Los resultados son brillantes, variados, difíciles para quien sólo busque lo anecdótico, luminosos y admirables para quien reconozca la dificultad de este estilo propio de virtuoso. Y para quienes quieran más, para quienes sepan y puedan ir más allá de lo que se muestra, pueden encontrar un mundo de amebas, algas, paisajes observados por el águila y el cóndor, referencias mitológicas (dice la leyenda que un día lejano, los genitales del sol cayeron sobre las aguas, y así se formó la vida, poética explicación india de la fotosíntesis), referencias de otros pintores, quién no las tiene, desde Mompó o Sempere a Millares o Zóbel, por nombrar algunos ya reconocidos por el artista. O también el recuerdo de la pintura oriental, no la pincelada zen o el sentimiento expresado literariamente en el haiku sino las sutiles y virtuosas formas y colores de los siglos de oro de la pintura china.
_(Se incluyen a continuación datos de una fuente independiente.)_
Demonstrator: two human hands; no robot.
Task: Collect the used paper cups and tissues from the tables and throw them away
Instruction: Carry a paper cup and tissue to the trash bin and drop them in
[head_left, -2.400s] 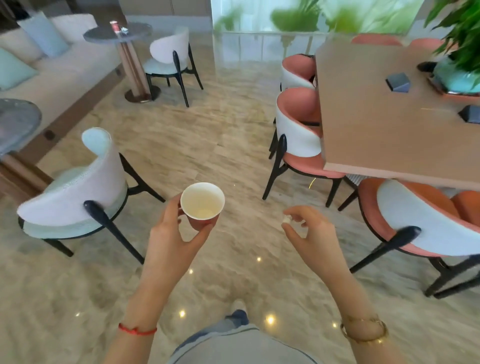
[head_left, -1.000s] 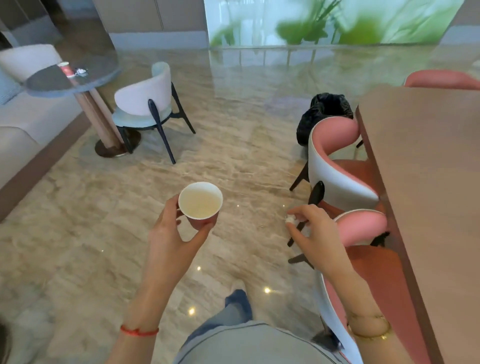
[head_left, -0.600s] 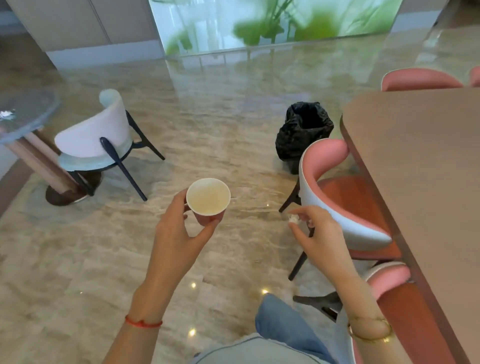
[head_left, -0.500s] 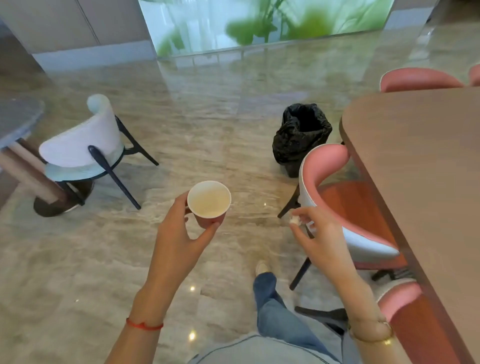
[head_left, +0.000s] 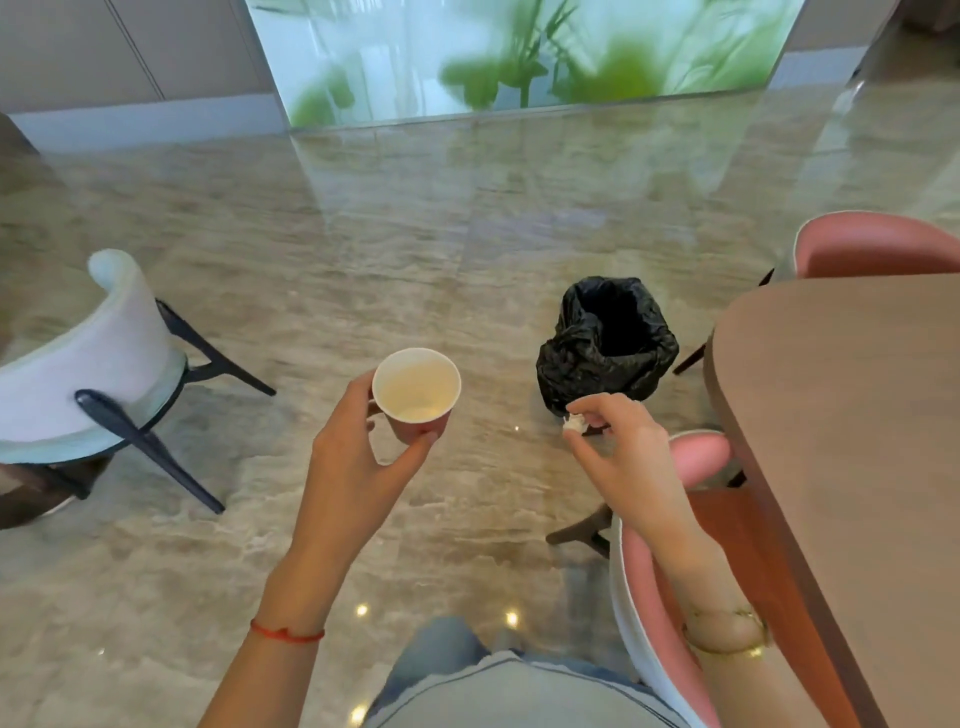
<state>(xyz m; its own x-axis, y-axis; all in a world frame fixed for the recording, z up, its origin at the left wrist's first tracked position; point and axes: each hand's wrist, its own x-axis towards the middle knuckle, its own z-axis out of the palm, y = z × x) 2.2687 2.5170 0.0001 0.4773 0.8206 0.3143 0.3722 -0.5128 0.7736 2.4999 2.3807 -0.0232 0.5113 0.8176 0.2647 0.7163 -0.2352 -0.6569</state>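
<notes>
At chest height over the marble floor (head_left: 322, 270), the left hand (head_left: 358, 467) holds a paper cup (head_left: 416, 392) upright, thumb on its near wall and fingers curled round the far side; the cup is red outside, white inside, its mouth open toward the camera, and whether anything lies at its bottom is not clear. To its right, the right hand (head_left: 628, 452) pinches a small crumpled white tissue (head_left: 573, 423) between thumb and fingertips, the rest of the hand loosely curled behind it. Cup and tissue are apart, level with each other.

Just beyond the tissue stands a bin lined with a black bag (head_left: 607, 343), its mouth open and dark; the fingers of the right hand overlap its near lower edge in this view, while the cup sits to the left of it. A brown table (head_left: 841, 441) fills the right side, its rounded corner close to the bin. A pink chair (head_left: 696, 457) is tucked at the table's near edge, right under the right forearm, its back curving between the person and the bin's right flank. Another pink chair (head_left: 872, 249) shows behind the table's far edge. On the left, well apart from the bin, a pale chair (head_left: 88, 358) with dark legs stands on open floor. A frosted glass panel (head_left: 519, 57) with blurred green leaves closes the far wall.

A red cord (head_left: 287, 633) circles the left wrist and a gold bangle (head_left: 727, 631) the right.
</notes>
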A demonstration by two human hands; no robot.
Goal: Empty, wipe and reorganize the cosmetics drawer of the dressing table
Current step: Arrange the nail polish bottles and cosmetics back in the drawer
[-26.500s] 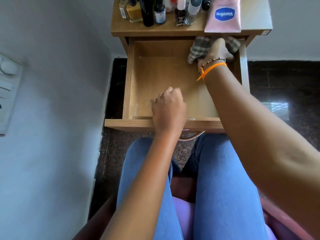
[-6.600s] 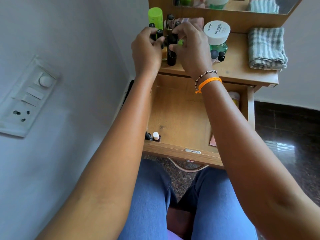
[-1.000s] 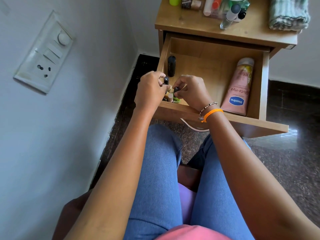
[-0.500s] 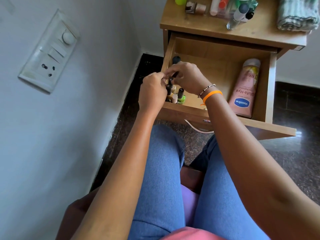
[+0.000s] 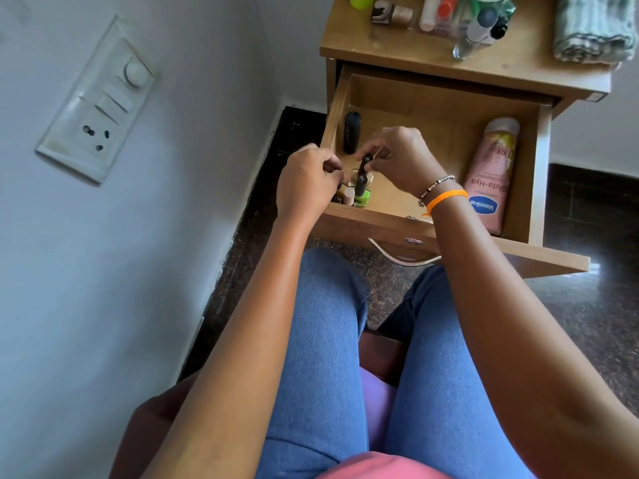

Finalmente, entrar en la obra de Ferrer es entrar en un mundo poético coherente y complementario, sus obras nos llegan en un mismo idioma, con formas y colores que se entrecruzan, degradan, resurgen, vuelven a aparecer, nos esconden intenciones como si de elipsis se tratara, como si estuviésemos ante un alfabeto de signos que vamos aprendiendo conforme contemplamos las obras que nos van invitando a que tomemos nota de lo que vemos porque volveremos a encontrarlo con un nuevo significado, con una nueva connotación pictórica o formal.
Y lo más importante: es una pintura que no se olvida, que no se confunde con ninguna otra, que no hace trampas, que nos sugestiona.